Once this has processed all it can, we have between 0 and 7 columns remaining for processing.
if (columnsRemaining >= 4)
In our second of 3 processing chunks, we attempt to unroll 4 columns if there are enough columns available to do so. We are removing 3 conditional jumps in this block.
Once this has processed all it can, we have between 0 and 3 columns remaining for processing.
while (columnsRemaining > 0)
In our final processing chunk, there is no unrolling - we process each item individually. At worst, we are only needing to loop through 3 columns.
The actual calculation code in each chunk is identical, just replicated the number of times needed for the given chunk.
localCost = previousDiagonal;
deletionCost = previousRow[j];
if (sourceChar != target[j - 1])
{
localCost = Math.Min(previousColumn, localCost);
localCost = Math.Min(deletionCost, localCost);
localCost++;
}
previousColumn = localCost;
previousRow[j++] = localCost;
previousDiagonal = deletionCost;
This technique above, going from 8 to 4 to 1, was inspired by how the .NET runtime does this for their SpanHelpers
code. While there likely was some significance to the numbers chosen for optimizing cache lines relative to the size of the code unrolled, our code likely doesn't benefit to the same extent.

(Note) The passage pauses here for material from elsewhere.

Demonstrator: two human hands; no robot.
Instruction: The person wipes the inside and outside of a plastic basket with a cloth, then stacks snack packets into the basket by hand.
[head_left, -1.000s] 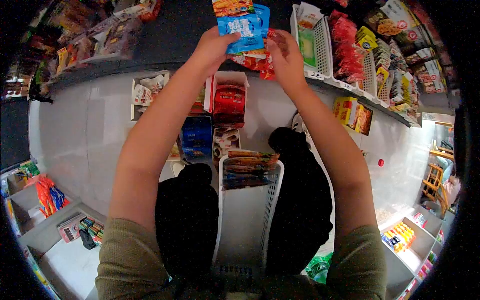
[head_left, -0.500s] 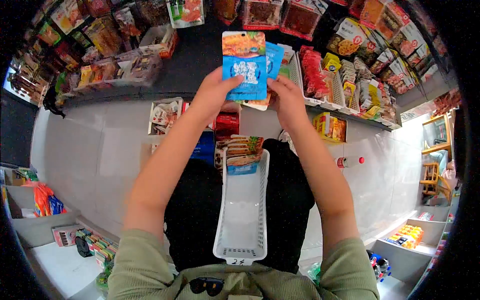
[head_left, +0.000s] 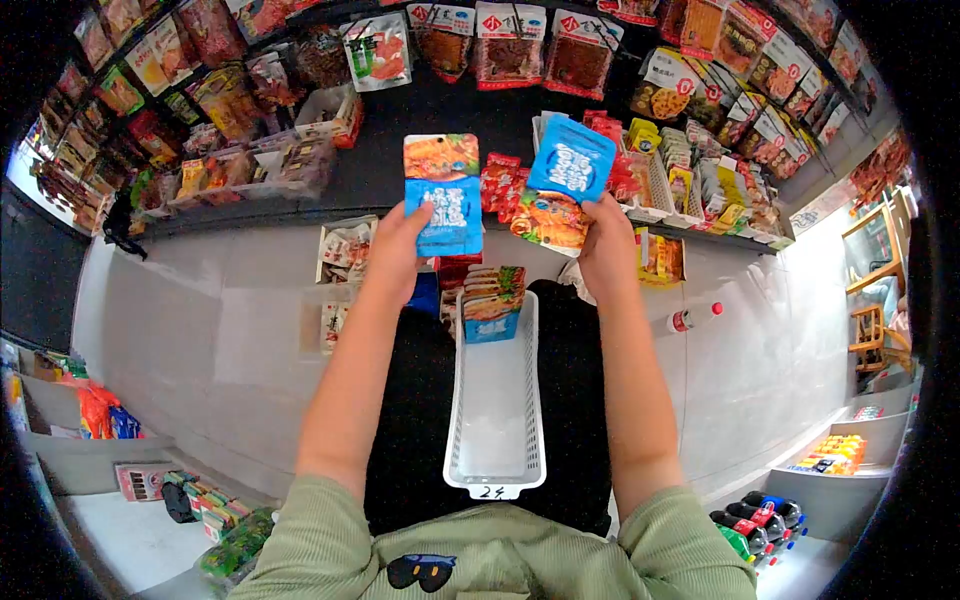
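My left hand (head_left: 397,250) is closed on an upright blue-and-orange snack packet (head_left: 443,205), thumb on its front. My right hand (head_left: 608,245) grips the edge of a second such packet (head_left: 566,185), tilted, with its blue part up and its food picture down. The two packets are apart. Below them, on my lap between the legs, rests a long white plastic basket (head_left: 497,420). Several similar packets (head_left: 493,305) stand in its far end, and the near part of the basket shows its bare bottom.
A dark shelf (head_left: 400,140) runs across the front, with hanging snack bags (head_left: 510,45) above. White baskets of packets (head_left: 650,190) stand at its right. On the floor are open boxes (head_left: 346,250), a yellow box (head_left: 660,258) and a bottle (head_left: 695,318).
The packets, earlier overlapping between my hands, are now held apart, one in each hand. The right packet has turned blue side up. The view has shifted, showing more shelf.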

One of the biggest drawbacks to applying loop unrolling like this is the dramatic increase in binary size for the same functionality, not to mention the maintenance overhead having all of those blocks repeated. A single mistake in one could break the whole calculation.
Don't even think about pushing that to its own function as function calls have overheads too unless the compiler will inline it for you!

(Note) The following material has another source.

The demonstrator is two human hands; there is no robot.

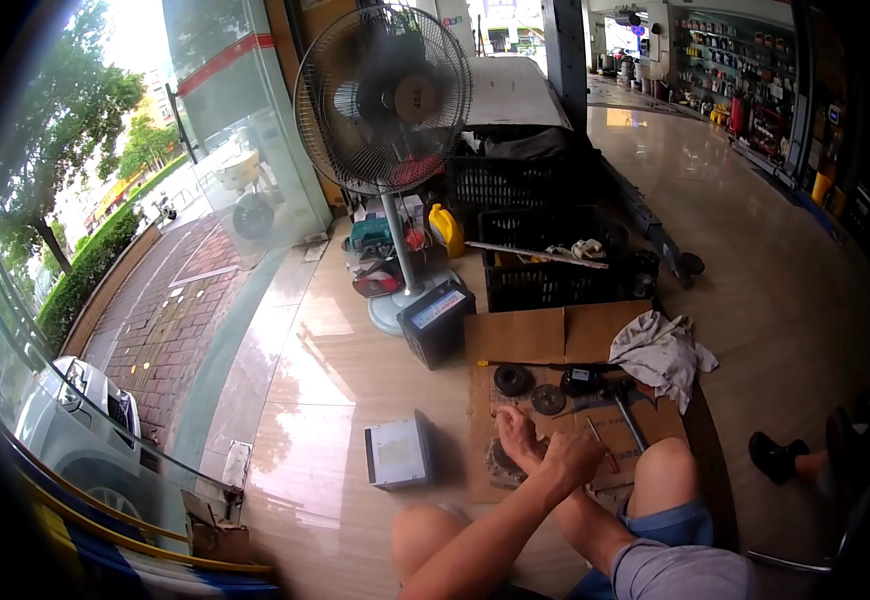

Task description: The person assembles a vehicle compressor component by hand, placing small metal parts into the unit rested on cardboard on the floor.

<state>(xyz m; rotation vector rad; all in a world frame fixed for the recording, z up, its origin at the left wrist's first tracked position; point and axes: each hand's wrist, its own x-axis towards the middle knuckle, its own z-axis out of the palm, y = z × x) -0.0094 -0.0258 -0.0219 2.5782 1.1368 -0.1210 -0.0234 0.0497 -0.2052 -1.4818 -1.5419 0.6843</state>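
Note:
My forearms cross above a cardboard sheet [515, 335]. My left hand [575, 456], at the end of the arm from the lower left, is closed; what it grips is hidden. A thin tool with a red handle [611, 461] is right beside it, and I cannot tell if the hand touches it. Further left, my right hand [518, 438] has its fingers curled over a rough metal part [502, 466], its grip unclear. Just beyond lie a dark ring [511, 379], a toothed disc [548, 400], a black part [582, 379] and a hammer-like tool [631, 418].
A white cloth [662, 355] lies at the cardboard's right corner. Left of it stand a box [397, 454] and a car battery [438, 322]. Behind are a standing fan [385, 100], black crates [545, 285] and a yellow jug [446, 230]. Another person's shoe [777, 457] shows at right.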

That said, loop unrolling still provided us a net benefit if all we cared about was raw performance.
You could go further and unroll the outer loop some amount too. If done right, you would be able to minimise the number of lookups of characters in the target string. That however I will leave as an exercise to the reader.
Bonus: Using SIMD Instructions
Due in part to the extraordinary length of this post, I've split the longest part about SIMD instructions to a separate post. If you want to dive into how vectorizing CPU instructions can help us perform even faster - check it out here.
Summary
We've extracted a lot of performance out of an algorithm which isn't very performant while dramatically decreasing our memory usage.
This whole blog series about Levenshtein Distance came up purely because I wanted to build a fast and memory efficient implementation. Besides parallel support, I have actually made a version which implements every other performance feature I've talked about this series - I call it Quickenshtein!
If its not the fastest Levenshtein Distance implementation, it is surely close to it - all while allocating 0 bytes.
If .NET is your thing and this could help you, check it out. If you want to implement your own version in another language, feel free to use my implementation as a guide.